(ARTICLE BLOG LE MONDE) SUR LA REFONDATION DE L'ÉCOLE
http://maragoyet.blog.lemonde.fr/2014/04/02/refondation-deception-consternation/#more-4133
1) Il faut créer une formation des maîtres digne de ce nom qui tienne compte de ce que l'on souhaite transmettre (il faudrait se mettre d'accord, cesser d'opposer l'instruction et l'éducation), des élèves que nous avons en face de nous, de ce que peut représenter le savoir et sa transmission au XXIème siècle. Il faudra apprendre à concilier pertinence et exigence et cesser de se disperser à tous vents, de courir mille lièvres à la fois, de se braquer, de faire le hussard peinard ou de se ruer dans tous les panneaux pour un peu qu'ils brillent ou soient nouveaux. Il faudra apprendre à se jeter à l'eau, tous en même temps. Enseigner, c'est s'embarquer.
2) Il faut mettre tous les moyens possibles pour les élèves en difficulté, dès le plus jeune âge. Cela parait banal mais ce n'est toujours pas le cas. Cela suppose que l'on réagisse dès la première minute quand un problème apparaît, ce qui demande des maîtres, du temps, des idées, de la cohésion, de la communication, du suivi, de la continuité. Cela demande de se recentrer, de sortir de ce système où l'on semble redécouvrir les élèves chaque année, chaque semaine voire chaque heure. (à ce titre, voir le système éducatif danois qui s'organise de manière à ce qu'un enseignant suit le même groupe d'élèves : "C’est le groupe-classe qui est au centre du système mais, à la différence de la France par exemple, ce groupe ne change quasiment pas au cours des neuf années de la scolarité obligatoire et il conserve le même enseignant tout au long de cette période. Dès lors, la classe est un élément de reconnaissance plus important que l’école elle-même.") L'option périscolaire qui a été prise par Vincent Peillon représente, à ce titre, un gâchis phénoménal. Much ado about nothing.

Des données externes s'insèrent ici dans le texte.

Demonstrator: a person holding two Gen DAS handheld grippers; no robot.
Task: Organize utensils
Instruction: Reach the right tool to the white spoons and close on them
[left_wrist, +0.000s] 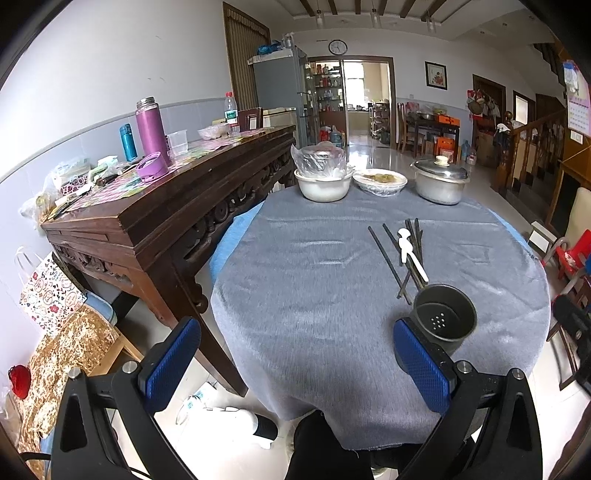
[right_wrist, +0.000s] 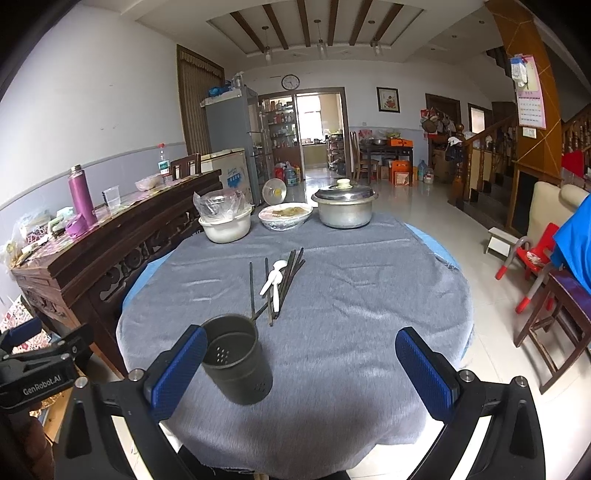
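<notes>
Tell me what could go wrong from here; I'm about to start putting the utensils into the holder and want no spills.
1. The dark utensil holder stands empty and unheld on soft grey cloth; dropping chopsticks in could tip it.
2. The chopsticks lie crossed with the white spoon on top, so lifting one may drag others.
3. Both the left gripper and the right gripper have their jaws wide open, which may fumble thin sticks.

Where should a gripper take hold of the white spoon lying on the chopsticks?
Grip the white spoon across its narrow handle near the middle, coming from above. It lies flat atop the dark chopsticks, handle towards the holder, so jaws should straddle the handle's width.
</notes>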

3) Il faut revoir les programmes pour que les cours, dans le secondaire, cessent d'être une accumulation hétéroclite, sans effet ni but, vite oublié, vite passés. Il faut assurer la continuité et la cohérence entre les disciplines, entre les niveaux, entre les établissements. Sans doute (attention, j'entends crier) faudrait-il des équipes plus réduites pour assurer la transition entre le primaire et le lycée et éviter que le collège soit le lieu de toutes les explosions et de toutes les dispersions.
4) Il faut modifier le climat des établissements. Un professeur encouragé et soutenu est bien meilleur. Un élève aussi. Un parent de même. Plutôt que de rester dans un système qui casse et attend au tournant, il faut se montrer bienveillant (ce qui ne veut pas dire laxiste) et responsable. Je reviens toujours à cette phrase de Péguy : il faut être ferme et souple, pas rigide et mou. Cela suppose de modifier les modalités de formation, d'inspection, de recrutement des chefs, de notation, de progression, d'exclusion, de suivi, d'information."